• _Work item_:
Search the data below for the string "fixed". Extract every line that contains it.

─── Information shown

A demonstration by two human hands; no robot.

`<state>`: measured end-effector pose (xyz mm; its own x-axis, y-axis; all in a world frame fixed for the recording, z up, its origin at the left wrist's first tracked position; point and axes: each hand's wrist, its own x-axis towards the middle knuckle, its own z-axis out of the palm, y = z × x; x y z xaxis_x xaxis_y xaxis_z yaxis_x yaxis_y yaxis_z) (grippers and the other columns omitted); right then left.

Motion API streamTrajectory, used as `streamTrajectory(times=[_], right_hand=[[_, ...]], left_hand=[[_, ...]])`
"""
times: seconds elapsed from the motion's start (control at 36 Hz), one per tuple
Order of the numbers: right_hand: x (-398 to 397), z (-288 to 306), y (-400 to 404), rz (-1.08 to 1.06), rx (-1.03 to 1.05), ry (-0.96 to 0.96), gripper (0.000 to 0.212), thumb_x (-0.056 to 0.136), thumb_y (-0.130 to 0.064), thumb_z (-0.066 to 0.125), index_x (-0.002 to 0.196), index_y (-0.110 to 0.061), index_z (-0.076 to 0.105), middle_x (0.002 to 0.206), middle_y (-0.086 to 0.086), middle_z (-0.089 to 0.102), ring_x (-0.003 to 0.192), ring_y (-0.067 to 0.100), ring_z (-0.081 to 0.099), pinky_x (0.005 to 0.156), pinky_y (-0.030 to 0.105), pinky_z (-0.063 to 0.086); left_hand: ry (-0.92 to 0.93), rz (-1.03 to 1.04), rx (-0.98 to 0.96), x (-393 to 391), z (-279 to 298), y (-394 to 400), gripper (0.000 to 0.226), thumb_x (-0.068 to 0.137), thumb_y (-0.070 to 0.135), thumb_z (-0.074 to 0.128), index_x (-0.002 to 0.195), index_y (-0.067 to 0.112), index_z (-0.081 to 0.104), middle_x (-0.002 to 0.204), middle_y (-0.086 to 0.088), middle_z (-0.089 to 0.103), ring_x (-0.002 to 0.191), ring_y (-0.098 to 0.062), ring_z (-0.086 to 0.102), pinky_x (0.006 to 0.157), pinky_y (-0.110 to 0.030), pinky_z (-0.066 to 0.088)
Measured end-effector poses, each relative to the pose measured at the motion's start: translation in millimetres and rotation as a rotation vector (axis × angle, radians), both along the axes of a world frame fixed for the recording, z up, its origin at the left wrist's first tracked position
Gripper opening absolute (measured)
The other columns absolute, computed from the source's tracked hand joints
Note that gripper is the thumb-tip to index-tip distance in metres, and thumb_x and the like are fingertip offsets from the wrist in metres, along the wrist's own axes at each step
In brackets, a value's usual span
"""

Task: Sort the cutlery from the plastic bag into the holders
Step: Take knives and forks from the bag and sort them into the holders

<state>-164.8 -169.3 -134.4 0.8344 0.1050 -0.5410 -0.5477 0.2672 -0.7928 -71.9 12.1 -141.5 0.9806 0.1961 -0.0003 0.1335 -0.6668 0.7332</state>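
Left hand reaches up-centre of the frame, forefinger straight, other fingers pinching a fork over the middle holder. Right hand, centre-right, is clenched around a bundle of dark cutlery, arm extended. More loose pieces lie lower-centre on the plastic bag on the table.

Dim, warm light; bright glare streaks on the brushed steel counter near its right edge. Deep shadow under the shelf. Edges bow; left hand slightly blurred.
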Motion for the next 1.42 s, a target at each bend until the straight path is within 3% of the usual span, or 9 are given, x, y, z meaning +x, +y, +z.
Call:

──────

• _Task output_:
`<state>`: measured end-effector pose (xyz mm; its own x-axis, y-axis; all in a world frame fixed for the recording, z up, its origin at the left wrist's first tracked position; point and axes: each hand's wrist, its own x-axis towards the middle knuckle, its own z-axis out of the palm, y = z × x; x y z xaxis_x xaxis_y xaxis_z yaxis_x yaxis_y yaxis_z) (grippers and the other columns omitted); right then left.
Measured end-effector poses, each relative to the pose measured at the motion's start: translation in millimetres and rotation as a rotation vector (axis × angle, radians), both along the axes of a world frame fixed for the recording, z up, its origin at the left wrist's first tracked position

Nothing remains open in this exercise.